Короткая ретроспектива (черно-белая). Все взято снизу вверх, чтобы было понятно, что мы видим ретроспективу детства Натальи – как говорится, когда деревья были большими. Отец Натали, на пикнике – традиционный американский пикник, человек 40, все веселятся, Широко Улыбаются, – заглядывается на край полянки, где его жена чересчур близко наклонилась к какому-то мужчине, и роняет на ногу жаровню. Крупно – грудь жены в вырезе – глаза чувака, который эту грудь, конечно, видит, – лицо отца Натальи, его рот.
– Б…, на…., в…, е… в рот, сука е… – колотить, в ж… б… через п….. – орет он.
Полицейский кабинет. Лицо Натальи.
– Я Прекрасно понимаю, о чем вы говорите, офицер, – говорит она.
– Одобрит ли ваше начальство ненормативную лексику, вот в чем вопрос, – говорит она.
Мусор смеется. Короткая ретроспектива: человек в генеральском мундире с орденами, уронивший на себя бокал с шампанским во время приема – на фоне шеренги студентов академии полиции в парадной форме – прыгает на одной ноге и орет:
– Б…, на…., в…, е… в рот, сука е… – колотить, в ж… б… через п….. – орет он.
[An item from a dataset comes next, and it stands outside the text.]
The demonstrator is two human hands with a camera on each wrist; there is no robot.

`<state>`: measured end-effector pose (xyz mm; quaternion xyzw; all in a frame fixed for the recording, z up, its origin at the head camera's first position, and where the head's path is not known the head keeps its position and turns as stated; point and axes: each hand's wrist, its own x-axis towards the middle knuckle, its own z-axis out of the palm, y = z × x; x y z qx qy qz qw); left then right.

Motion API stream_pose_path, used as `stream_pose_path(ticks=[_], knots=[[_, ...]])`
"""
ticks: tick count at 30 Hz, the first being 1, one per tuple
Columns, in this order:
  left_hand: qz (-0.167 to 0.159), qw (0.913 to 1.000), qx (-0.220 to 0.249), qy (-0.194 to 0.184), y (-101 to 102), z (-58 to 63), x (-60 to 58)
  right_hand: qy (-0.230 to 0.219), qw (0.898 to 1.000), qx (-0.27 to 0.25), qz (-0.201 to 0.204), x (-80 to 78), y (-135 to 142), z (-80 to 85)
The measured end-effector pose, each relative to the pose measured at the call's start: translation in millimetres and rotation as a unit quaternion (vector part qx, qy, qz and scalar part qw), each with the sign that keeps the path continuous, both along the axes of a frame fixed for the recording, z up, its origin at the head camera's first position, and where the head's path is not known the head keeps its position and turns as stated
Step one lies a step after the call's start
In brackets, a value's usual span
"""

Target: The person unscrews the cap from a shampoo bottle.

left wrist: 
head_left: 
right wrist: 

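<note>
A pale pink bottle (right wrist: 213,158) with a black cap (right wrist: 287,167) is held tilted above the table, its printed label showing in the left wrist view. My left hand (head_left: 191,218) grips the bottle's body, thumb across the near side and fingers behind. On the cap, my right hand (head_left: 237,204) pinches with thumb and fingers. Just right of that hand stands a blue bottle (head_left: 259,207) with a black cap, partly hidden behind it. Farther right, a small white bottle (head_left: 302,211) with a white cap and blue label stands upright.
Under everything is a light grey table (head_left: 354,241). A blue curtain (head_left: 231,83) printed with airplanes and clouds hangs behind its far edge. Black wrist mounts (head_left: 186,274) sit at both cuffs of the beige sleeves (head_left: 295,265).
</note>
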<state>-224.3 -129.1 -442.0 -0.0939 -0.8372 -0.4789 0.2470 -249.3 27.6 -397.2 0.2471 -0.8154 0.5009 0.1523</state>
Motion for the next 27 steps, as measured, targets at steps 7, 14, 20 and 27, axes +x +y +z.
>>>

Снова кабинет. Мусор говорит:
– Мы мля, трудимся не покладая рук, – говорит он.
– Бытовуха цветет мля пышным кустом, – говорит он.
– А вы блядь, интеллигентишки чертовы, – говорит он.
В это время открывается дверь и раздается крик:
– Капитан Петреску!
– Я, – лениво отзывается мусор и выходит.
Наталья сидит так же прямо, старается не смотреть в угол. Писатель, низко склонив голову, сцепив руки в замок, тоже молчит, сопит.
– Гребанный папа! – говорит Натали по-английски.
Молчание. Сопение.
– Гребанный папа, гребанная Молдавия, гребанная… – говорит она.
– Гребанная… гребанные… гребанное… – размышляет она вслух.
– Гребанные папиросы «Жок»! – восклицает она, заметив дымящуюся папиросу на столе.
В это время она становится очень похожа на отца.
– Гребанный папа, – вспомнив, вместе с нами, его, говорит Натали.
– О ты, чья месть отцу взывала к бытию тех фурий… – говорит по-английски избитый пьяница.
Наталья поворачивается.
– И ты, чья радость лишь омыла… – продолжает она стих.
Приходит время удивляться писателю.
– Первый раз вижу американку, которая знает «Короля Лира» наизусть, – говорит он.
Понятно, что этим он хотел сказать всего лишь «первый раз в жизни вижу американку».
– Я учусь в школе актерского мастерства, – говорит с неожиданно детской улыбкой Натали.
– Мой папа не одобряет этого, – говорит она со вздохом.
– Ему кажется, что я бы больше преуспела в семейном бизнесе, – говорит она.